# ACTIVITY
Pictures are not part of the answer. Write out exactly the lines from the one containing "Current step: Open" through the end of the material below.

# PROVIDED DATA

○ ○ ○ ○

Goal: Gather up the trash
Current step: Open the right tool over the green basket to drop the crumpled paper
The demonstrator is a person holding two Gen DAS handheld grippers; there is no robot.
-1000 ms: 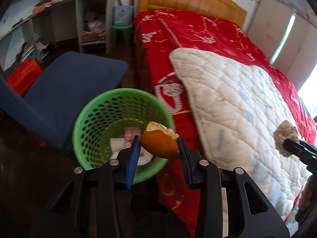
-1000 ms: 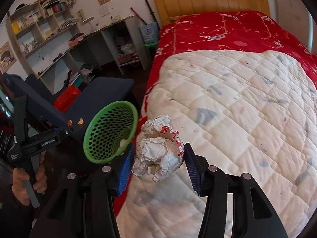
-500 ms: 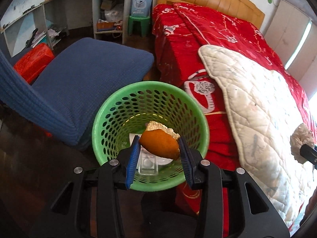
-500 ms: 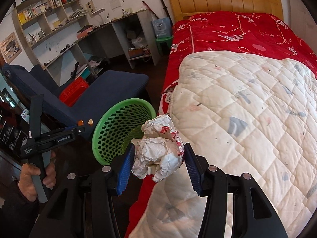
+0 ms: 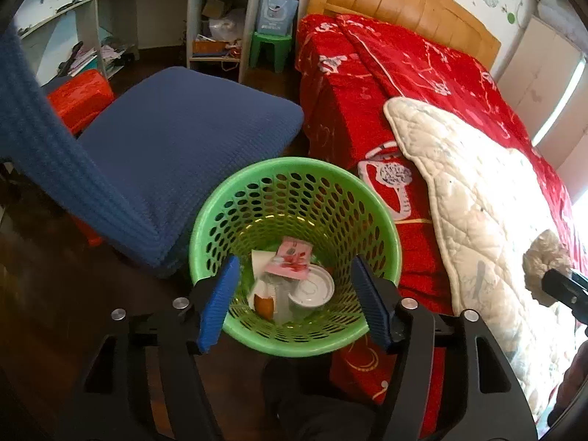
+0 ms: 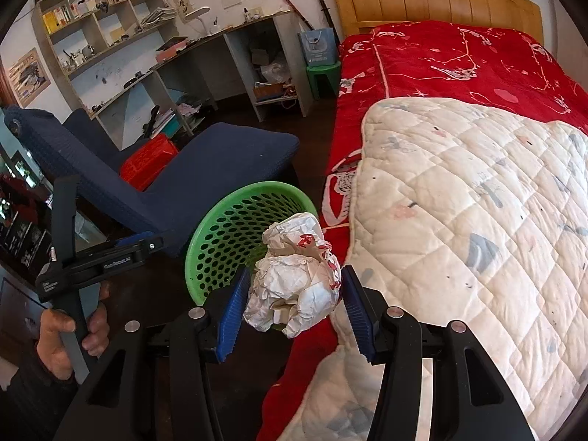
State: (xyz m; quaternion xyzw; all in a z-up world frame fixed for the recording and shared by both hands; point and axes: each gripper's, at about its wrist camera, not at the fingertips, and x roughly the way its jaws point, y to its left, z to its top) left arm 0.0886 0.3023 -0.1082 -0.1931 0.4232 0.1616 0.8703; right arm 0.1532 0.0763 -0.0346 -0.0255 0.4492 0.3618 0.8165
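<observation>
Left wrist view: bed [image 5: 371,84] w/ red cover fills the right, blue chair [image 5: 176,136] the left, green basket [image 5: 205,228] on the floor by the bed's side edge. Left tongs [image 5: 294,299] hang over the basket, jaws opening, nothing between them. Orange peel [image 5: 264,305] now lies at the basket bottom among cup lid & wrappers; half a sec ago it was pinched in those tongs. Right tongs [image 6: 292,303] pinch the crumpled paper ball [image 6: 296,279] above the bed's edge, short of the rim. Risk: released there, it would land on the bedding or floor.
</observation>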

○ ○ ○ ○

# TASK SOLUTION
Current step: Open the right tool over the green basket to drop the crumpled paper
The demonstrator is a person holding two Gen DAS handheld grippers; there is no robot.
-1000 ms: 
-1000 ms: 
-500 ms: 
-500 ms: 
+0 ms: 
+0 ms: 
State: (xyz m; quaternion xyzw; all in a z-up world frame fixed for the recording and shared by both hands; point and axes: each gripper's, at about its wrist camera, not at the fingertips, and x roughly the way its jaws point, y to its left, z to its top) left arm 0.0886 0.3023 -0.1082 -0.1931 0.4232 0.1616 0.8703; right arm 0.1532 0.0763 -0.0346 -0.0255 0.4492 0.3618 0.8165
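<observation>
Left wrist view: bed [image 5: 371,84] w/ red cover fills the right, blue chair [image 5: 176,136] the left, green basket [image 5: 205,228] on the floor by the bed's side edge. Left tongs [image 5: 294,299] hang over the basket, jaws opening, nothing between them. Orange peel [image 5: 264,305] now lies at the basket bottom among cup lid & wrappers; half a sec ago it was pinched in those tongs. Right tongs [image 6: 292,303] pinch the crumpled paper ball [image 6: 296,279] above the bed's edge, short of the rim. Risk: released there, it would land on the bedding or floor.
</observation>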

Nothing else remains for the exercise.